The project examplifies the use of Dask in processing of larger-than-memory datasets. This kind of datasets is impossible to be opened using Excel, and slow using Pandas. With Dask, which provides multi-core execution, it only takes less than one minute, to aggregate and filter data containing millions of rows, and to write the results in parquets: all on a single laptop. The tutorial of Dask can be found here: official-dask.
The goal of this project is to identify peptide biomarkers related to kidney dysfunction in 10000 patients with different levels of kidney function. There are several steps:
- Extract and filter the peptidomic data from the internal relational database
- Transform the peptidomic data in the forms of pivot table (peptide * patients)
- Normalise the peptidomic data
- Regress the peptide intensity aganist eGFR, which is a measurement of kidney function, while correctin for confounders (age, sex, history of disease)
- Analyse the distribution of errors in regression
We will use the following Python libraries:
- dask.dataframe to process the large peptidomic data
- Pandas for basic data analysis and cleaning
- statsmodels for regressional analysis of peptides vs eGFR
- Matplotlib and Seaborn for plotting
All data curated from relational database are stored under /data/original/
.
There are more than 25000 measurable peptides in one sample from a patient, therefore the total size of peptidomic data is large (from a few to tens of gigabytes, so larger than memory). It is too large to be efficiently handled by Pandas, which motivates the use of Dask.

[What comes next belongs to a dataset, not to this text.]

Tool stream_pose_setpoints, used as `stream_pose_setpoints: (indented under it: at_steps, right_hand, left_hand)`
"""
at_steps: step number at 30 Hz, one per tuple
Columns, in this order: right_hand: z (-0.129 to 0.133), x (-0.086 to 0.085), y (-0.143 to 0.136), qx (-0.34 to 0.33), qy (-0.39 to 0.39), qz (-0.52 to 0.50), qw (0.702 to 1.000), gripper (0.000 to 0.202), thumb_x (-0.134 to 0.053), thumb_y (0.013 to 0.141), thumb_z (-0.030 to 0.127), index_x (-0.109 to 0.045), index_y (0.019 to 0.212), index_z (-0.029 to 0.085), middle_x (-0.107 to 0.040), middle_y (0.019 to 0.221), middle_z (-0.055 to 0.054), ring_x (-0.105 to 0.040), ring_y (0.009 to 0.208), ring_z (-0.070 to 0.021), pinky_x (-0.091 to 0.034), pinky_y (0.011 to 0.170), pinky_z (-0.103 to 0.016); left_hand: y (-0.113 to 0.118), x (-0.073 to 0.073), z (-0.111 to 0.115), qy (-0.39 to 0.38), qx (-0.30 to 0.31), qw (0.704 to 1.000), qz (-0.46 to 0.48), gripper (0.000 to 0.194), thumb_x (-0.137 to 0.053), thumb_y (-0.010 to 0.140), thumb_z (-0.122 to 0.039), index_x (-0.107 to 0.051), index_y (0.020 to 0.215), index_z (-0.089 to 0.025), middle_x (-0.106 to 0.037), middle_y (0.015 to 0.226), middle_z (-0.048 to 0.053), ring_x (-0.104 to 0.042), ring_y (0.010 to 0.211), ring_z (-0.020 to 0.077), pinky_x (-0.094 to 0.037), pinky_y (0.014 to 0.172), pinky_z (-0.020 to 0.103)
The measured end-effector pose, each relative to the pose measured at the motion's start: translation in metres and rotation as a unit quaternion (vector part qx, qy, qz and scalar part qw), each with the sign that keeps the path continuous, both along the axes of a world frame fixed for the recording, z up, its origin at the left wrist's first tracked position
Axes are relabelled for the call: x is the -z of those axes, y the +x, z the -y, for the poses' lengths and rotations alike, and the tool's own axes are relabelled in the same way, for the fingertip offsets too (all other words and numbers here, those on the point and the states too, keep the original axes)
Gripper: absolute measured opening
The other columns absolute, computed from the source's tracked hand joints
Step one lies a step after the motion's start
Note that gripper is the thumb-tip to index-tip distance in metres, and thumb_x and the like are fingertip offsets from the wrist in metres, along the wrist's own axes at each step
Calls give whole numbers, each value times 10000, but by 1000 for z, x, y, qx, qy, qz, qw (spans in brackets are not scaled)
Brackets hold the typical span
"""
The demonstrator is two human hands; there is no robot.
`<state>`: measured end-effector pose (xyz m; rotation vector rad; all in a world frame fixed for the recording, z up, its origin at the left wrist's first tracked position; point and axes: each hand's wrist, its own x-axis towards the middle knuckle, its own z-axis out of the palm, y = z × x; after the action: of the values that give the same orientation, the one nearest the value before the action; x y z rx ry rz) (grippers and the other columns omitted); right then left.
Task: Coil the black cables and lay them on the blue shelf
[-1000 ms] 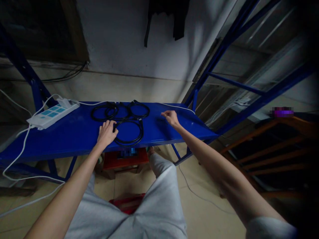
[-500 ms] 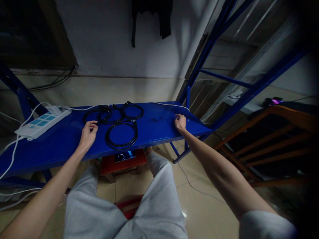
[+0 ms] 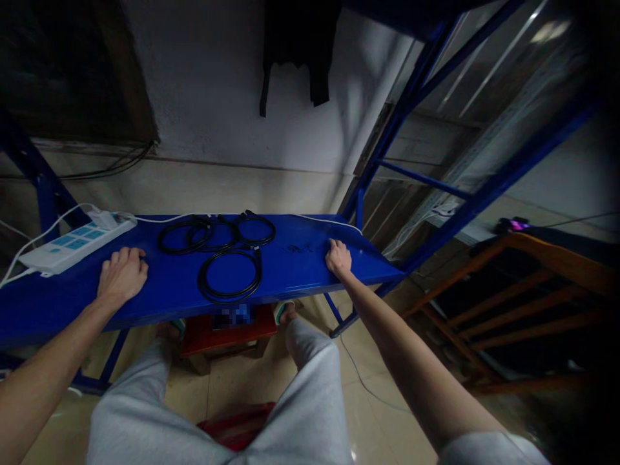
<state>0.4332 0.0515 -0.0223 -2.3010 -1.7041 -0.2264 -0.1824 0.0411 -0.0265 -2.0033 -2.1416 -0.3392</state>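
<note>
My left hand [image 3: 123, 274] rests on the blue shelf [image 3: 165, 294], fingers spread a little and holding nothing, just right of a white power strip [image 3: 80, 247]. Toward the shelf's right end lies my right hand [image 3: 339, 257], its fingers curled closed; whether anything small is inside is hidden. Between my hands are several coiled black cables: one coil [image 3: 199, 279] near the front edge, the others, such as the coil [image 3: 161, 240] at the left, overlapping behind it. Neither hand touches them. Small dark marks show on the surface left of my right hand.
A white cord [image 3: 334, 222] runs along the shelf's back edge. Below the front edge stands a red stool [image 3: 194, 336] bearing a blurred screen. A wooden slatted rack [image 3: 527, 287] is at the right. Dark cloth [image 3: 300, 39] hangs on the wall.
My left hand has moved left, away from the coils, and come down flat on the shelf near the power strip. My right hand stays near the right end. The view has shifted slightly.
</note>
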Motion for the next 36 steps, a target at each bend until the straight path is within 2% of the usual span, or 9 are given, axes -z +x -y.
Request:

A screen shot of the first few lines:
The clinical data contain the clinical parameters such as age, sex, eGFR from the patients, which I queried from the relational database. They need to be "cleaned" to satisfy the inclusion criteria.
All python codes are stored under /python/
directory.
All results generated by codes are stored under /data/curated/
direcotry.
- Filter the patients so that every patient must have age, sex, eGFR available
- The clinical parameters must be curated so that they are within a physiological range (e.g. age>1000 should be removed)
- DA (initial data analysis) to look at missingness of all variables,
- check the normality of age, eGFR, acr with visualisation
- check if incidence of diseases is balanced between males and females
- IDA to look at distributino of uCreat and acr per study group,
- and visualise the distribution in histogram
-
A pipeline to filter
-
Patients recorded in clinical data (as we cleaned above)
-
Sequenced peptides from 1)
-
Peptides which pass a certain frequency threshold from 2). The default is to appear in at least 50% of patients.
-
-
Export the filtered results to parquet files
- A pipeline to transform the parquet files to pivot format (which is easier for regression)
- Normalise the data with three options: logarithmic, rank-normalisation, or not doing anything
- Export the results to csv
- Join the peptidomic (contain peptide intensity) and clinical data (contain eGFR)
- Regression the peptide intensity aganist eGFR, corrected for age, sex, diseases
- Ajust the significance level for multiple-testing according to FDR
- Store the regression results (coefficient, adjusted p-values etc) in a csv
- check the assumptions of OLS by various plots, that:
- If the errors are normally distributed (top)
- If the expected values of erros are 0 (middle)
- If the errors have the same variance (bottom)
The plots are stored under /figures/
.
For the most significant peptide, their ln-intensity in four eGFR groups were plotted in a box plot. Here, 0=no kidney function loss, 3=most severe kidney function loss.
For example, it is discovered that the intensity of peptide 1 drops when eGFR drops, while keeping age, sex, disease constant:
- We could identify X peptides which are significantly correlated to kidney function.
- The significant peptides found will be confirmed at transcription level, and further examined with pathway analysis.